# [Exercise description]
Lines with the word "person": copy all of them from the entries below.

##### Data under study #####

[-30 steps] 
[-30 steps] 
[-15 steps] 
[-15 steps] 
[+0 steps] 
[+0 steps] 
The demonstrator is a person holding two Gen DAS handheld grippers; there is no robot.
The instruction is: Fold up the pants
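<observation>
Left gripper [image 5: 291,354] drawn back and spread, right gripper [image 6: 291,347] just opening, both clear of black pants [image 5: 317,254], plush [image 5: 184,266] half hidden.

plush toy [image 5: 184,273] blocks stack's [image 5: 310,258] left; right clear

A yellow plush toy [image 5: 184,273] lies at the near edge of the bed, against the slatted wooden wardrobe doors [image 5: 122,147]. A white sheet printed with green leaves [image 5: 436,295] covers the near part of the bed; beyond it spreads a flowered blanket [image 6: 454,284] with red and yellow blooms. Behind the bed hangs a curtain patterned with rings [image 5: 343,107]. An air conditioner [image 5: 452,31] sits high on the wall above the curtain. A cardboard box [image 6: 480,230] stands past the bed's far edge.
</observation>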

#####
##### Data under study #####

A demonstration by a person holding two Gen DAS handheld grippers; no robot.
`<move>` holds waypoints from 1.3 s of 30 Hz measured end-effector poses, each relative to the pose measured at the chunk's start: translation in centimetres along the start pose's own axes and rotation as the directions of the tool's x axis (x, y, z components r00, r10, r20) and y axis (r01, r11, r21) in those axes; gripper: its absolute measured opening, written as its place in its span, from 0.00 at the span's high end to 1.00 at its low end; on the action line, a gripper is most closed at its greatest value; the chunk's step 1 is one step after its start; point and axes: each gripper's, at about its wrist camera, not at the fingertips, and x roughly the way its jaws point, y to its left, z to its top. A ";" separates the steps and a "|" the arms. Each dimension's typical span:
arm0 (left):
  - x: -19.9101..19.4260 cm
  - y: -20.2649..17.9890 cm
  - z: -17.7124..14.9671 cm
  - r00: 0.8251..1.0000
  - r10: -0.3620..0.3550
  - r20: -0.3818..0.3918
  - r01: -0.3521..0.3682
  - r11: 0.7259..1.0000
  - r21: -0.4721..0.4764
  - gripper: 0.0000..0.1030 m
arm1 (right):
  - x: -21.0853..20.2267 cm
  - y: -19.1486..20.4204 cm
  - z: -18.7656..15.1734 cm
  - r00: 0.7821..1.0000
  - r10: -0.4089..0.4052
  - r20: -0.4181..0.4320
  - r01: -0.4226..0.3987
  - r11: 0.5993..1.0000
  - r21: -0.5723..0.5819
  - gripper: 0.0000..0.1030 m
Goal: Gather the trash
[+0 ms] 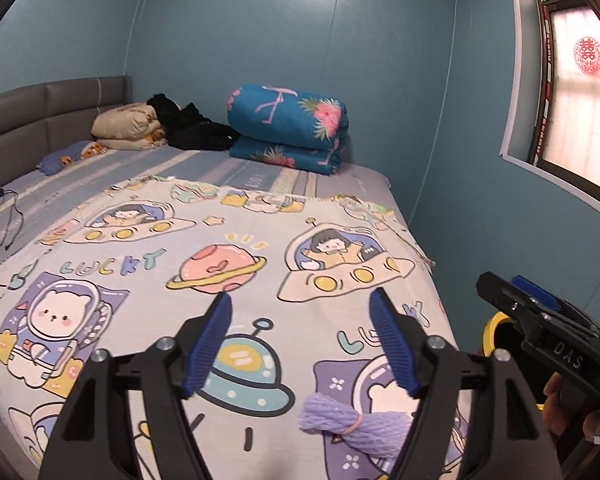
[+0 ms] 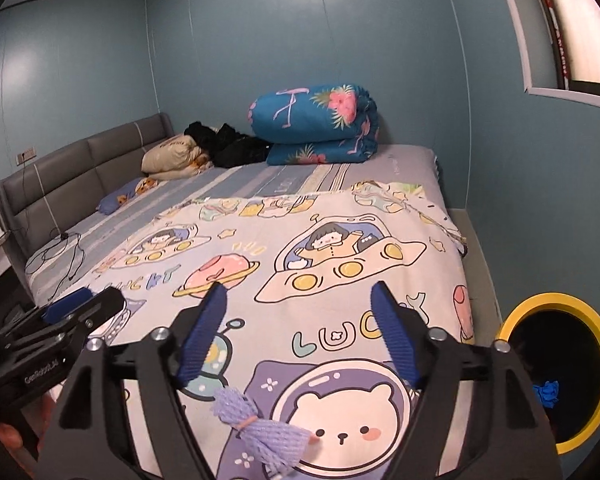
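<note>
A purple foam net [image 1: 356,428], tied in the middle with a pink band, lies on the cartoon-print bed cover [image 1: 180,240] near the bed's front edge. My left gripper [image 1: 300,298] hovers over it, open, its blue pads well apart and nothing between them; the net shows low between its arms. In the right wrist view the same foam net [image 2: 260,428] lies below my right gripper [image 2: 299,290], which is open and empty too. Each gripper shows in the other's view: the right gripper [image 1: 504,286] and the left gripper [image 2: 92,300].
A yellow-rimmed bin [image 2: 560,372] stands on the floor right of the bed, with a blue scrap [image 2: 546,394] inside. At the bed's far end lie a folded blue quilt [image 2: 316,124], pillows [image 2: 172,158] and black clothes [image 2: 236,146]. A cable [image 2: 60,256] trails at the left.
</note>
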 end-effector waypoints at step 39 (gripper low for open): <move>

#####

# [Response area]
The demonstrator is a person holding two Gen DAS handheld grippers; there is no robot.
A demonstration by a person holding two Gen DAS handheld grippers; no robot.

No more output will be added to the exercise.